Roger Barnett Haslemere

The IFS was created more than 40 years ago by four financial professionals who despaired of the way in which capital gains tax was introduced in the UK. They thought that we needed independent scrutiny of the tax system from outside government and the political establishment. To begin with, they each put in a little money and wrote some pamphlets and articles on tax reform. Since then we have grown enormously in size and scope and now employ about 50 people. The secret of the IFS's success (established long before I arrived) has been to combine the analytical rigour and best-practice use of empirical evidence that marks out the best academic work, with a focus on real-world policy challenges and a commitment to communicating our findings as effectively as we can.

Wasn't the biggest single cause of the recession loose monetary policy, motivated by egalitarianism, which inflated the property bubble?

Colin Winstanton Fife

The proximate causes of the recession were the problems in the banks and financial system, but some people certainly see loose monetary policy as an important precondition. I am not sure that egalitarianism had much to do with it. To some extent policymakers were victims of their own apparent success. During the "great stability" from the mid-1990s onwards, growth and retail price inflation (which is what we were targeting) were far better behaved that almost anyone would have expected beforehand, helped by downward pressure on inflation worldwide. This probably lulled both the public and private sectors into a false sense of security and encouraged them to borrow and lend too much. With hindsight something should have been done sooner, but to prescribe medicine before the symptoms became painful would not have been straightforward politically.

Has the Tories' performance during the last two years surprised you in its failure to grasp basic economics?

Geraldine Sommer Cardiff

No party has the monopoly of wisdom or folly!

Would you agree that the economic crisis poses a greater challenge to the right than to the left, given it was government interventions that averted a depression?

Victoria Blissamore Crewe

The crisis poses big challenges to the left, right and centre in determining the appropriate roles of markets and government intervention looking forward. But decisive government action has certainly helped us to avoid something much worse – both the interventions in the banking system and the aggressive loosening of monetary and fiscal policy. Of course, there is always a danger that action of this sort can sow the seeds of future crises unless it is unwound in a sensible way and accompanied by reforms that make the system more stable. That is much easier said than done.

What is a safe level of government borrowing?

Felippe Margue London

There is no magic number. The Treasury thinks the deficit last year was £167bn or almost 12 per cent of national income. That is the largest shortfall between tax revenue and spending since the Second World War, but it makes perfect sense for the Government to borrow heavily while private spending is so weak. The key challenge is to convince people that government borrowing will be reduced back to a sustainable level as quickly (but no quicker) than is safe to do so. The Treasury thinks that the crisis has created an additional structural hole in our public finances of about £70bn and whichever party wins the election will probably need to fill that hole over the coming parliament. None of them is going to come clean about exactly how until after the election.

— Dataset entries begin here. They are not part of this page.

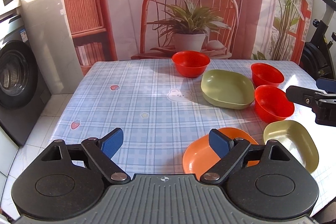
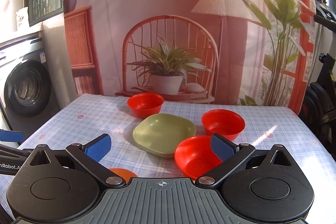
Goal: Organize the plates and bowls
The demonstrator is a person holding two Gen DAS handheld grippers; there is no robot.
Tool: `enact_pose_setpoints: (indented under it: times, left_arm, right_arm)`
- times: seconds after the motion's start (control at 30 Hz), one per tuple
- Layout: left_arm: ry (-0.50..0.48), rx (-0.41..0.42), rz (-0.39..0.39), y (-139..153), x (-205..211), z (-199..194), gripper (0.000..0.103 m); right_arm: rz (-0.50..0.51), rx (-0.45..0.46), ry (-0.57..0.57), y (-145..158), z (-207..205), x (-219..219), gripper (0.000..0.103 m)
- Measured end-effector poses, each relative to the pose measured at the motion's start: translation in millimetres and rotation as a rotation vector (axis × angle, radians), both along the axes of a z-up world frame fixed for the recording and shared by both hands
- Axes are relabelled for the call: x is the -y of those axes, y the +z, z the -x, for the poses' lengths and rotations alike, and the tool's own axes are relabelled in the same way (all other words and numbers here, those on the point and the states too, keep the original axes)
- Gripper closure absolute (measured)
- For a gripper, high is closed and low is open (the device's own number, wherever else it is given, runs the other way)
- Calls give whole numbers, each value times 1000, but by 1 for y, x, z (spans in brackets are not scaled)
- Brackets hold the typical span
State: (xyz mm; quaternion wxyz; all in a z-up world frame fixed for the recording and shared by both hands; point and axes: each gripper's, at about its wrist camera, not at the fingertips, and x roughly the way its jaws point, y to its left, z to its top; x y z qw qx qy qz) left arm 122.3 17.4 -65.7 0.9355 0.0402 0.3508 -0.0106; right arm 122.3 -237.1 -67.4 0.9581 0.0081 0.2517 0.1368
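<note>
Three red bowls stand on the checked tablecloth: a far one [image 1: 190, 63] [image 2: 145, 104], a right one [image 1: 267, 75] [image 2: 222, 123] and a near one [image 1: 273, 102] [image 2: 195, 156]. A green plate [image 1: 226, 88] [image 2: 163, 131] lies among them. An orange plate [image 1: 195, 154] [image 2: 121, 172] and a second green plate [image 1: 294, 140] lie nearer. My left gripper [image 1: 166, 140] is open above the cloth, its right finger over the orange plate. My right gripper [image 2: 160, 143] is open, its right finger over the near red bowl. Neither holds anything.
A washing machine [image 1: 14, 75] [image 2: 27, 87] stands left of the table. A printed backdrop [image 1: 189, 3] hangs behind the far edge. Black exercise equipment [image 1: 321, 39] is at the right. The left half of the tablecloth [image 1: 126, 98] carries no dishes.
</note>
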Motion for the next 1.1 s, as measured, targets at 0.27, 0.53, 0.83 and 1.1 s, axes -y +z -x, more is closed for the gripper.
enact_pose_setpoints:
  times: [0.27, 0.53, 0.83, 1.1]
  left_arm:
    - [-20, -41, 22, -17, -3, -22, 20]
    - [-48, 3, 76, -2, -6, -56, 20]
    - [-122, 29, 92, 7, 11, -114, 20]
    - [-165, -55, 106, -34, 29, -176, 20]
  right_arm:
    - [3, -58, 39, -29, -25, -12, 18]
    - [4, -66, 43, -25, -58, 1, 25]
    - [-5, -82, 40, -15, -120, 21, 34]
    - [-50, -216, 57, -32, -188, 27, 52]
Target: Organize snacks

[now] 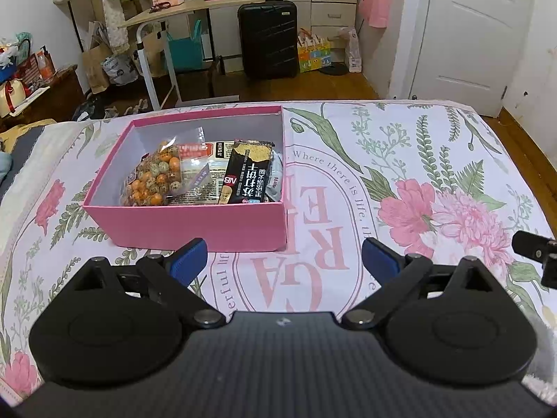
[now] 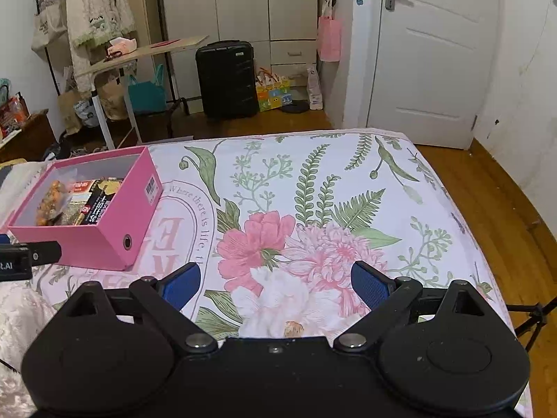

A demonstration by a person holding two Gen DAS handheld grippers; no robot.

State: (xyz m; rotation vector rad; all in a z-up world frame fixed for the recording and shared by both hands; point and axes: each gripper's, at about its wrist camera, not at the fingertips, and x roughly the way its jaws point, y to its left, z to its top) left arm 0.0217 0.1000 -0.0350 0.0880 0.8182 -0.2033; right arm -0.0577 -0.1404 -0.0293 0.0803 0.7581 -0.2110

What first attracted you to the idea of a career digesting deflationary spirals and fiscal deficits?

Hanish Mehta London

I have found economics fascinating since school – getting it right matters hugely to people's wellbeing and it provides a rigorous way of thinking about the choices that individuals and society confront. I started writing about economics here at The Independent almost 20 years ago, which was great fun, before moving on to the Financial Times and the International Monetary Fund. As a hack I was always an enthusiastic user of the IFS's outputs, which is why it is such an honour to be there now. I have very smart and hard-working colleagues whose efforts I shamelessly exploit.

Who funds the IFS?

Katherine Roche Preston

The election analysis we are producing at the moment is being funded by the Nuffield Foundation, a charity set up by the founder of Morris Motors back in the 1940s to "advance social well-being". They fund some of our other work too, along with other charities like the Joseph Rowntree Foundation. Our biggest funder though is the Economic and Social Research Council, which also supports social science research in universities – they support our core research and our ability to respond to policy changes and proposals as they happen. We do some work for government departments and international institutions, but only if we think it will advance our knowledge and understanding more widely. We only undertake research when we can publish our results whether the funder likes them or not – we do not do private consultancy. Organisations and individuals can also support our work by becoming members – and you would be very welcome to join them!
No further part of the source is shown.